**Exercise prompt:** What lines of the data below include the word "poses"? Report them by copying each.

**Records for the task:**

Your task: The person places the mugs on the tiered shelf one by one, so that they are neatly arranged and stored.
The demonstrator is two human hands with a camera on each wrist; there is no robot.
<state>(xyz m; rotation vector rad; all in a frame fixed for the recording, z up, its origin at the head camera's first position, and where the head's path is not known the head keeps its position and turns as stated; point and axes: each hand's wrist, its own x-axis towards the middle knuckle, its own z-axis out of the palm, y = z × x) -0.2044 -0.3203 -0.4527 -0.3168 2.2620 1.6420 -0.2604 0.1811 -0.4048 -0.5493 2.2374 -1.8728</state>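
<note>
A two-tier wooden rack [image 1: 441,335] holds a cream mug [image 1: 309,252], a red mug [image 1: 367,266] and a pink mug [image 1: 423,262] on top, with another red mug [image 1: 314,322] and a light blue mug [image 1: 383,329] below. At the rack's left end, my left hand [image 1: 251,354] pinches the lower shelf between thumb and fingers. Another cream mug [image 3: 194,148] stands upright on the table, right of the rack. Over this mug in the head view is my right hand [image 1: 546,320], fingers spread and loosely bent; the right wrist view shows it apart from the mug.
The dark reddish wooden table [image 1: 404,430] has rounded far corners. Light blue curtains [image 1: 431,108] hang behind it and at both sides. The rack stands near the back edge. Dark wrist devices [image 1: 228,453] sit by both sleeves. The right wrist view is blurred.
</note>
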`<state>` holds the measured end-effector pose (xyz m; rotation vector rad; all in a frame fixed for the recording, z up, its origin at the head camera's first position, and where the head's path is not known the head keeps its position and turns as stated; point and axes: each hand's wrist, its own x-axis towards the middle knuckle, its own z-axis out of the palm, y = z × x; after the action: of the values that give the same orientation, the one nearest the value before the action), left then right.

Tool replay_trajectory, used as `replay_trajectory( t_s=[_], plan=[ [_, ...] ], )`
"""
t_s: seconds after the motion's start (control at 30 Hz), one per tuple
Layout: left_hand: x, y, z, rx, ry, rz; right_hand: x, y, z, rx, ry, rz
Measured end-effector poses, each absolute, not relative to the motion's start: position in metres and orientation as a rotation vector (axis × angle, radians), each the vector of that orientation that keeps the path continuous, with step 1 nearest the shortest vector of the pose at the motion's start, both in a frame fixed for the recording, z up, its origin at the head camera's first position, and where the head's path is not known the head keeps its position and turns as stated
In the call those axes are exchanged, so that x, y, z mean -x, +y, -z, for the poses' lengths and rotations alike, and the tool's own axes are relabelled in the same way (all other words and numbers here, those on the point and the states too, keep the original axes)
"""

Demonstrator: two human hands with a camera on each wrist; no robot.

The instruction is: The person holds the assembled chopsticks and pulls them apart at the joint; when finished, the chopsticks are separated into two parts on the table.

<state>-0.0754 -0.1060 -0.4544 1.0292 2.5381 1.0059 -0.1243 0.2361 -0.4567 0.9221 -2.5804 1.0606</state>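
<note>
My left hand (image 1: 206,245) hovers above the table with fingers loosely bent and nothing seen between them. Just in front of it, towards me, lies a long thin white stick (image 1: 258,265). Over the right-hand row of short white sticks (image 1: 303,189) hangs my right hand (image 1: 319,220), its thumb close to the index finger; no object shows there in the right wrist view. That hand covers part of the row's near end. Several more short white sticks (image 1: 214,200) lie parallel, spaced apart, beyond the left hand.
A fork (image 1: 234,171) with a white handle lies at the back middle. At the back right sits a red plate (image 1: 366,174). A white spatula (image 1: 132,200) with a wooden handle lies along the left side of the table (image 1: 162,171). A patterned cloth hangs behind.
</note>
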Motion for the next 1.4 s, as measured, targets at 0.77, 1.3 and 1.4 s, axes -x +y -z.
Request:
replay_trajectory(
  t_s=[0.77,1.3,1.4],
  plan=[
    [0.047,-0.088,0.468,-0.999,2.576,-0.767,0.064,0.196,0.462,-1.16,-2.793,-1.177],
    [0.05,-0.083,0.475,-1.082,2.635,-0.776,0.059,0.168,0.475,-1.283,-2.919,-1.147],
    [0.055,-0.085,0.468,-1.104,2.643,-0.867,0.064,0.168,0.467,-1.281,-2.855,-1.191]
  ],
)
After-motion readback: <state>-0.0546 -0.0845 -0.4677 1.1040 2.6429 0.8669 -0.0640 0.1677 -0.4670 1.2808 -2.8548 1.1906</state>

**Solution to the exercise:**
Measured end-effector poses, each absolute, not relative to the motion's start: position in metres and orientation as a rotation vector (axis × angle, radians), each the vector of that orientation that keeps the path continuous, with step 1 nearest the shortest vector of the pose at the motion's start, both in a frame fixed for the recording, z up, its origin at the head camera's first position, and where the head's path is not known the head keeps its position and turns as stated
In the call those axes are exchanged, so that x, y, z mean -x, +y, -z, for the poses' lengths and rotations alike, and the tool's own axes are relabelled in the same way (all other words and numbers here, those on the point and the states too, keep the original axes)

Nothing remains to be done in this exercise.